REQUIRED ACTION: Give every entry again, word for word and in full.

RECORDS SUPPLIED:
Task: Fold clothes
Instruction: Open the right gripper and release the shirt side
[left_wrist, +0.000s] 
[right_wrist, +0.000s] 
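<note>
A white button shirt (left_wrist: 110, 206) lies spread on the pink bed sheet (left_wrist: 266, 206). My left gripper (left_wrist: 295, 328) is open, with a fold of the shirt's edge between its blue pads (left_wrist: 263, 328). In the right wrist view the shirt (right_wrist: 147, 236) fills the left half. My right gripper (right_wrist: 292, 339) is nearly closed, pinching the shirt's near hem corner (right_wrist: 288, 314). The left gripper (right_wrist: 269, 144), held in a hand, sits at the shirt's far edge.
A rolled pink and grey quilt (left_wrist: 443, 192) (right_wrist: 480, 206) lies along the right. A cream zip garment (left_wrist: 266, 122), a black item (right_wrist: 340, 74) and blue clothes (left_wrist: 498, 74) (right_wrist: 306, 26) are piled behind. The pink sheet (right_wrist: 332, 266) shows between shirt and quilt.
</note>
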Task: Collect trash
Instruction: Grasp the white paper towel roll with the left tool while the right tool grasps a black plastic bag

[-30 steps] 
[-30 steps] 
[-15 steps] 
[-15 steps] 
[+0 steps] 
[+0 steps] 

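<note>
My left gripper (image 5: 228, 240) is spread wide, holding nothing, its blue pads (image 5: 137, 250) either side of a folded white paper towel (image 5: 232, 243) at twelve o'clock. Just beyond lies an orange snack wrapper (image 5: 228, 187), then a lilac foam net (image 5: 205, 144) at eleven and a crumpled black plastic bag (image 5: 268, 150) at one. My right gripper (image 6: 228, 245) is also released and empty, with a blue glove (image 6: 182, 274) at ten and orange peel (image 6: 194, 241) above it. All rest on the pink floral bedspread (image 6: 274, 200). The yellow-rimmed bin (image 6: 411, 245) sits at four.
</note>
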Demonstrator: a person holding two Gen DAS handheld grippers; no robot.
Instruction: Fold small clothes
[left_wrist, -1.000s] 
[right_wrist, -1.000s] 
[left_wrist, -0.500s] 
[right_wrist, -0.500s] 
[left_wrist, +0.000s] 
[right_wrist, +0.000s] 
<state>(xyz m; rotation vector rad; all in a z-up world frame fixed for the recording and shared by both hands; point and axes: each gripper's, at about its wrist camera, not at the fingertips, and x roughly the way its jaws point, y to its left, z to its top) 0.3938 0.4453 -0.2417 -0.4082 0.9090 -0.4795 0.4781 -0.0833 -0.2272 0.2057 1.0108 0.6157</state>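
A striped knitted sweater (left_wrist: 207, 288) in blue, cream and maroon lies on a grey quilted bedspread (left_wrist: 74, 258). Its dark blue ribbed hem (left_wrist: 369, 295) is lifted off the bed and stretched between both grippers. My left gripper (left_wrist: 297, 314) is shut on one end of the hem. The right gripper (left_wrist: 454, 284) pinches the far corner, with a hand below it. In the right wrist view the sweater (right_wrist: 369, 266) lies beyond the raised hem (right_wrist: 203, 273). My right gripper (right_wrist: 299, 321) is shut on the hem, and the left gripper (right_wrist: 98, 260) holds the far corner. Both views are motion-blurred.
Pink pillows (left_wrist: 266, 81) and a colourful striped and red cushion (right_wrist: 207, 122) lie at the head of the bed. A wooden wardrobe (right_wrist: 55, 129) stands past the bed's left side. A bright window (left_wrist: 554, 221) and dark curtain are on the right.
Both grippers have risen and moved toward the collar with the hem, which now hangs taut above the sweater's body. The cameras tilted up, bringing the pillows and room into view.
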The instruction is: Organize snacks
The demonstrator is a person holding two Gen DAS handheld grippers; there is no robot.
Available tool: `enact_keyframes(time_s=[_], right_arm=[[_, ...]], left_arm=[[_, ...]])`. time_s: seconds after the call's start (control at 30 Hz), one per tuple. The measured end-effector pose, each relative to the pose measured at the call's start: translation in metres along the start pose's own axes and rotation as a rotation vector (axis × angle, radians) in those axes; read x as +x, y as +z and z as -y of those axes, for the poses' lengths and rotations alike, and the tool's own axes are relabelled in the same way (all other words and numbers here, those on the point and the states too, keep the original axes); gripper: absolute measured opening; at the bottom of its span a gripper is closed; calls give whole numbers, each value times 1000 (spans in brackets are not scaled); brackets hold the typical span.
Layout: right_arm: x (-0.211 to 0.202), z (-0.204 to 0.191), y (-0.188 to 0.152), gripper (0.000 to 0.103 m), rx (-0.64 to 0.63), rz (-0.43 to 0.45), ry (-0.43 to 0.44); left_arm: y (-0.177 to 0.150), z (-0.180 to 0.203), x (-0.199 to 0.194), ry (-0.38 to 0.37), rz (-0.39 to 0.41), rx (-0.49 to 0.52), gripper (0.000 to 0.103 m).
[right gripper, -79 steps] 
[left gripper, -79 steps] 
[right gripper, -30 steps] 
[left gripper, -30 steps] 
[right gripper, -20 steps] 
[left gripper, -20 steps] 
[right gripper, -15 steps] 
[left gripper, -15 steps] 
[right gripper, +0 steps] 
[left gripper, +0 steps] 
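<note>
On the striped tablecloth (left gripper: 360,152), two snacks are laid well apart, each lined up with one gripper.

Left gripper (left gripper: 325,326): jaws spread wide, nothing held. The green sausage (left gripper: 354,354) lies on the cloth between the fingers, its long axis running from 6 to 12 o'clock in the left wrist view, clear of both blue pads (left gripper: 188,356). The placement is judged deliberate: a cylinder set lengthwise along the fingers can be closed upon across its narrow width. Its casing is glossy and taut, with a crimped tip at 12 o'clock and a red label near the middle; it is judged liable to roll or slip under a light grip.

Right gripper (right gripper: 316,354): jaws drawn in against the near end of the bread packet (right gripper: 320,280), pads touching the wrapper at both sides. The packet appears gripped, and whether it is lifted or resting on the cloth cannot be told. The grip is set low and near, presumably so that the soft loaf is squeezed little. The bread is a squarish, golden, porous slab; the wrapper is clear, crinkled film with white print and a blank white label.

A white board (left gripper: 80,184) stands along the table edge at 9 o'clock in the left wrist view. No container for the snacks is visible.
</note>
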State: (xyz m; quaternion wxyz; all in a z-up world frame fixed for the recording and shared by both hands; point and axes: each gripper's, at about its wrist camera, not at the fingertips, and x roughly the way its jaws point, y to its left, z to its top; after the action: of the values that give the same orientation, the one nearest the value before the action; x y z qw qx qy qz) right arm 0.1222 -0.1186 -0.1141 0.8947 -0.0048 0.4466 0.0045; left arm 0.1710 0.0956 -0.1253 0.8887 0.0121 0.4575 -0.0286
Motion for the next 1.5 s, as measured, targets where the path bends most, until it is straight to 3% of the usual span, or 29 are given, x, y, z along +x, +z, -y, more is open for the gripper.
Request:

RESPONSE AREA:
Task: Fold clothes
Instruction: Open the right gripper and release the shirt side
[left_wrist, +0.000s] 
[right_wrist, +0.000s] 
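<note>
A white button shirt (left_wrist: 110, 206) lies spread on the pink bed sheet (left_wrist: 266, 206). My left gripper (left_wrist: 295, 328) is open, with a fold of the shirt's edge between its blue pads (left_wrist: 263, 328). In the right wrist view the shirt (right_wrist: 147, 236) fills the left half. My right gripper (right_wrist: 292, 339) is nearly closed, pinching the shirt's near hem corner (right_wrist: 288, 314). The left gripper (right_wrist: 269, 144), held in a hand, sits at the shirt's far edge.
A rolled pink and grey quilt (left_wrist: 443, 192) (right_wrist: 480, 206) lies along the right. A cream zip garment (left_wrist: 266, 122), a black item (right_wrist: 340, 74) and blue clothes (left_wrist: 498, 74) (right_wrist: 306, 26) are piled behind. The pink sheet (right_wrist: 332, 266) shows between shirt and quilt.
</note>
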Task: Collect trash
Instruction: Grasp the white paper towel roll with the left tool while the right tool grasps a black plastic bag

[-30 steps] 
[-30 steps] 
[-15 steps] 
[-15 steps] 
[+0 steps] 
[+0 steps] 

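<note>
My left gripper (image 5: 228, 240) is spread wide, holding nothing, its blue pads (image 5: 137, 250) either side of a folded white paper towel (image 5: 232, 243) at twelve o'clock. Just beyond lies an orange snack wrapper (image 5: 228, 187), then a lilac foam net (image 5: 205, 144) at eleven and a crumpled black plastic bag (image 5: 268, 150) at one. My right gripper (image 6: 228, 245) is also released and empty, with a blue glove (image 6: 182, 274) at ten and orange peel (image 6: 194, 241) above it. All rest on the pink floral bedspread (image 6: 274, 200). The yellow-rimmed bin (image 6: 411, 245) sits at four.
</note>
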Demonstrator: a person holding two Gen DAS handheld grippers; no robot.
Instruction: Fold small clothes
[left_wrist, -1.000s] 
[right_wrist, -1.000s] 
[left_wrist, -0.500s] 
[right_wrist, -0.500s] 
[left_wrist, +0.000s] 
[right_wrist, +0.000s] 
<state>(xyz m; rotation vector rad; all in a z-up world frame fixed for the recording and shared by both hands; point and axes: each gripper's, at about its wrist camera, not at the fingertips, and x roughly the way its jaws point, y to its left, z to its top) 0.3938 0.4453 -0.2417 -0.4082 0.9090 -0.4795 0.4781 -0.0833 -0.2272 0.2057 1.0108 0.6157</state>
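A striped knitted sweater (left_wrist: 207, 288) in blue, cream and maroon lies on a grey quilted bedspread (left_wrist: 74, 258). Its dark blue ribbed hem (left_wrist: 369, 295) is lifted off the bed and stretched between both grippers. My left gripper (left_wrist: 297, 314) is shut on one end of the hem. The right gripper (left_wrist: 454, 284) pinches the far corner, with a hand below it. In the right wrist view the sweater (right_wrist: 369, 266) lies beyond the raised hem (right_wrist: 203, 273). My right gripper (right_wrist: 299, 321) is shut on the hem, and the left gripper (right_wrist: 98, 260) holds the far corner. Both views are motion-blurred.
Pink pillows (left_wrist: 266, 81) and a colourful striped and red cushion (right_wrist: 207, 122) lie at the head of the bed. A wooden wardrobe (right_wrist: 55, 129) stands past the bed's left side. A bright window (left_wrist: 554, 221) and dark curtain are on the right.
Both grippers have risen and moved toward the collar with the hem, which now hangs taut above the sweater's body. The cameras tilted up, bringing the pillows and room into view.
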The instruction is: Organize snacks
The demonstrator is a person holding two Gen DAS handheld grippers; there is no robot.
Available tool: `enact_keyframes(time_s=[_], right_arm=[[_, ...]], left_arm=[[_, ...]])`. time_s: seconds after the call's start (control at 30 Hz), one per tuple. The measured end-effector pose, each relative to the pose measured at the call's start: translation in metres along the start pose's own axes and rotation as a rotation vector (axis × angle, radians) in those axes; read x as +x, y as +z and z as -y of those axes, for the poses' lengths and rotations alike, and the tool's own axes are relabelled in the same way (all other words and numbers here, those on the point and the states too, keep the original axes); gripper: absolute measured opening; at the bottom of its span a gripper is closed; calls give whole numbers, each value times 1000 (spans in brackets are not scaled); brackets hold the typical span.
Layout: right_arm: x (-0.211 to 0.202), z (-0.204 to 0.191), y (-0.188 to 0.152), gripper (0.000 to 0.103 m), rx (-0.64 to 0.63), rz (-0.43 to 0.45), ry (-0.43 to 0.44); left_arm: y (-0.177 to 0.150), z (-0.180 to 0.203), x (-0.199 to 0.194), ry (-0.38 to 0.37), rz (-0.39 to 0.41), rx (-0.49 to 0.52), gripper (0.000 to 0.103 m).
[right gripper, -79 steps] 
[left gripper, -79 steps] 
[right gripper, -30 steps] 
[left gripper, -30 steps] 
[right gripper, -20 steps] 
[left gripper, -20 steps] 
[right gripper, -15 steps] 
[left gripper, -15 steps] 
[right gripper, +0 steps] 
[left gripper, +0 steps] 
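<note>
On the striped tablecloth (left gripper: 360,152), two snacks are laid well apart, each lined up with one gripper.

Left gripper (left gripper: 325,326): jaws spread wide, nothing held. The green sausage (left gripper: 354,354) lies on the cloth between the fingers, its long axis running from 6 to 12 o'clock in the left wrist view, clear of both blue pads (left gripper: 188,356). The placement is judged deliberate: a cylinder set lengthwise along the fingers can be closed upon across its narrow width. Its casing is glossy and taut, with a crimped tip at 12 o'clock and a red label near the middle; it is judged liable to roll or slip under a light grip.

Right gripper (right gripper: 316,354): jaws drawn in against the near end of the bread packet (right gripper: 320,280), pads touching the wrapper at both sides. The packet appears gripped, and whether it is lifted or resting on the cloth cannot be told. The grip is set low and near, presumably so that the soft loaf is squeezed little. The bread is a squarish, golden, porous slab; the wrapper is clear, crinkled film with white print and a blank white label.

A white board (left gripper: 80,184) stands along the table edge at 9 o'clock in the left wrist view. No container for the snacks is visible.
</note>
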State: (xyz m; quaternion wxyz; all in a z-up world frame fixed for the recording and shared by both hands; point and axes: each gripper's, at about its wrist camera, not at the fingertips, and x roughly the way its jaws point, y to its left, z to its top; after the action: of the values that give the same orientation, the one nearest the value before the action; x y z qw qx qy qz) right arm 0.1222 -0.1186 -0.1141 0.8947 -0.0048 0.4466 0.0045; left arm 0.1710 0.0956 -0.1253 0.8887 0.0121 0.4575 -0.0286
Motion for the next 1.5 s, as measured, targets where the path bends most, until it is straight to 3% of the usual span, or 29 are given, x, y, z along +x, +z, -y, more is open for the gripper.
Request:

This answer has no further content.